Even with as durable as stainless steel can be, using a Magic Eraser to clean it will likely end up leaving small scratches on the surface. While some people are fine with scratches and scuffs on their stainless steel, other people may want to protect that super shiny finish for as long as possible.
Clorox Disinfecting Wipes are a ready to use disinfectant wipe. These easy to use wipes are safe to use on chrome, glass, metal, plastic, stainless steel, tile, and wood. Clorox Disinfecting Wipes are bleach free and have a clear drying formula, leaving surfaces with a shine. Formulated to kill 99.9% of bacteria.
Avoid cleaners that can damage steel and finishes. Instead, clean your stainless steel appliances with a dish soap like Dawn® Platinum. Its unique formula is tough enough to break up grease and grime while staying gentle on stainless steel surfaces.
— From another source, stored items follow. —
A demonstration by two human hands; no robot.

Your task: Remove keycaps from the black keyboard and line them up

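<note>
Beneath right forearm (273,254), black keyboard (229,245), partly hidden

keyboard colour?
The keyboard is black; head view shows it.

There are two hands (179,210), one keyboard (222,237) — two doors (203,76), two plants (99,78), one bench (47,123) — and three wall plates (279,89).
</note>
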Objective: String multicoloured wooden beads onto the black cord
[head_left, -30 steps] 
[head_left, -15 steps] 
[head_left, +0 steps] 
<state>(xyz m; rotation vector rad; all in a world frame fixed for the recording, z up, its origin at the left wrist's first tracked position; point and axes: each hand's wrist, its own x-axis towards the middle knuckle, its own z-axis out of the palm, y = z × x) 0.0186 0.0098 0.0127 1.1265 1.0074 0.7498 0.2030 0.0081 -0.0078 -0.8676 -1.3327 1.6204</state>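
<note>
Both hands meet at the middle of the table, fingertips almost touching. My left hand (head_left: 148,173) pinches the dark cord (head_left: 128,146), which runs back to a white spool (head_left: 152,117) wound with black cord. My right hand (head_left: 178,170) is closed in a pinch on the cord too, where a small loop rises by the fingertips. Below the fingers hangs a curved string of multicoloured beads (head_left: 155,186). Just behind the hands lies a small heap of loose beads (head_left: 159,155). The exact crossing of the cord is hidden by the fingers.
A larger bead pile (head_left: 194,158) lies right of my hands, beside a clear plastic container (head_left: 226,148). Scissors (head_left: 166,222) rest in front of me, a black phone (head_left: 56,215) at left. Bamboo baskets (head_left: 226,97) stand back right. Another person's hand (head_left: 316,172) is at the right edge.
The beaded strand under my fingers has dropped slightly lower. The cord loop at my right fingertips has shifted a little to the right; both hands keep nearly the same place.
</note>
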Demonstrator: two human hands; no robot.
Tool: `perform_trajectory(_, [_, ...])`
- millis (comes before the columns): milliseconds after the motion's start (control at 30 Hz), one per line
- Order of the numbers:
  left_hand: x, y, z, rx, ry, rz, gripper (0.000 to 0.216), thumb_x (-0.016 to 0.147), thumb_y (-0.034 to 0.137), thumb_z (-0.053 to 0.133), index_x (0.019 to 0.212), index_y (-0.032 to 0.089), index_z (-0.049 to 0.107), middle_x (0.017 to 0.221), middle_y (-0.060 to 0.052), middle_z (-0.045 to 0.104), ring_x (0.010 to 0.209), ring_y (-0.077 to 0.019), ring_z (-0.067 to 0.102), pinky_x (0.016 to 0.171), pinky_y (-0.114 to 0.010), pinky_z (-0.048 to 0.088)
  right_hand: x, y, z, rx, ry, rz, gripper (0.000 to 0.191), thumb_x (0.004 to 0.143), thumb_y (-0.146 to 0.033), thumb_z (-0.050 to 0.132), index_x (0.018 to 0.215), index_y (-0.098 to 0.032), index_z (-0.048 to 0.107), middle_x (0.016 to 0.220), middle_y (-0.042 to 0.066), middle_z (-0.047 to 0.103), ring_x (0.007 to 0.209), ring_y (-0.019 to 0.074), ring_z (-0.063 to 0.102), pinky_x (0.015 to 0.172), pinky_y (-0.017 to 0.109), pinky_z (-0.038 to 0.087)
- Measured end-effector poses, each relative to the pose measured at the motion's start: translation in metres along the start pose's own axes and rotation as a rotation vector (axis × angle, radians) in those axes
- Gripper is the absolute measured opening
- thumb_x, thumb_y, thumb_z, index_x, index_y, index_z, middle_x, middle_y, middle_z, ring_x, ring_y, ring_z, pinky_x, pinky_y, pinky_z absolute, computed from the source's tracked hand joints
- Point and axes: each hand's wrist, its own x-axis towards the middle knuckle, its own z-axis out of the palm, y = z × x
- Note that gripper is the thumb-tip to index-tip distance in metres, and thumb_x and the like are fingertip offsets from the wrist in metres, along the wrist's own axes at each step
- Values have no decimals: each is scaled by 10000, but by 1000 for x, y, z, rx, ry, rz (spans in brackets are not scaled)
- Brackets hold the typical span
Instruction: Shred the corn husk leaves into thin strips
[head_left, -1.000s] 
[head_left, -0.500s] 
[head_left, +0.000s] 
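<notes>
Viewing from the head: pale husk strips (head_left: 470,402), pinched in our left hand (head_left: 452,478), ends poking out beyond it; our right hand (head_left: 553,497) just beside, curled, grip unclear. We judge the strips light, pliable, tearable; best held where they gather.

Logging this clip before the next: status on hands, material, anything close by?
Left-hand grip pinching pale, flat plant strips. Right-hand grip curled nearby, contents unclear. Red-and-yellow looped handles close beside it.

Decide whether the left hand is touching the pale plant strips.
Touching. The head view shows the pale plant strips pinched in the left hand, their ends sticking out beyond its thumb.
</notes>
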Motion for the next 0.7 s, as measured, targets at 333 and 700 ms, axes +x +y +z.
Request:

Fill a spray bottle with undiluted white vinegar. Then, spray it liberally on the stainless steel surface you want to clean.
If all you're dealing with are those smudgy fingerprints, you can give your stainless steel appliances a quick touch-up using glass cleaner. Brands like Windex will do just fine, here. Once again, spray the solution onto your cleaning rag and apply it to the smudgy areas on your appliances using a circular motion.
Vinegar is an acid and as such can be corrosive, even in weak solutions. Distilled white vinegar has a pH around 2.4, making it more acidic than almost everything except stomach and battery acid.
Vinegar is not effective at inhibiting the growth of many bacteria that cause wound infections and it can be caustic with prolonged contact.
Sprinkle baking soda or bicarbonate of soda over the entire sink including the taps. This is a great stainless steel cleaner as it's abrasive enough to scrub away stuck on grease, food and lime scale, but not so abrasive it will scratch the shiny steel.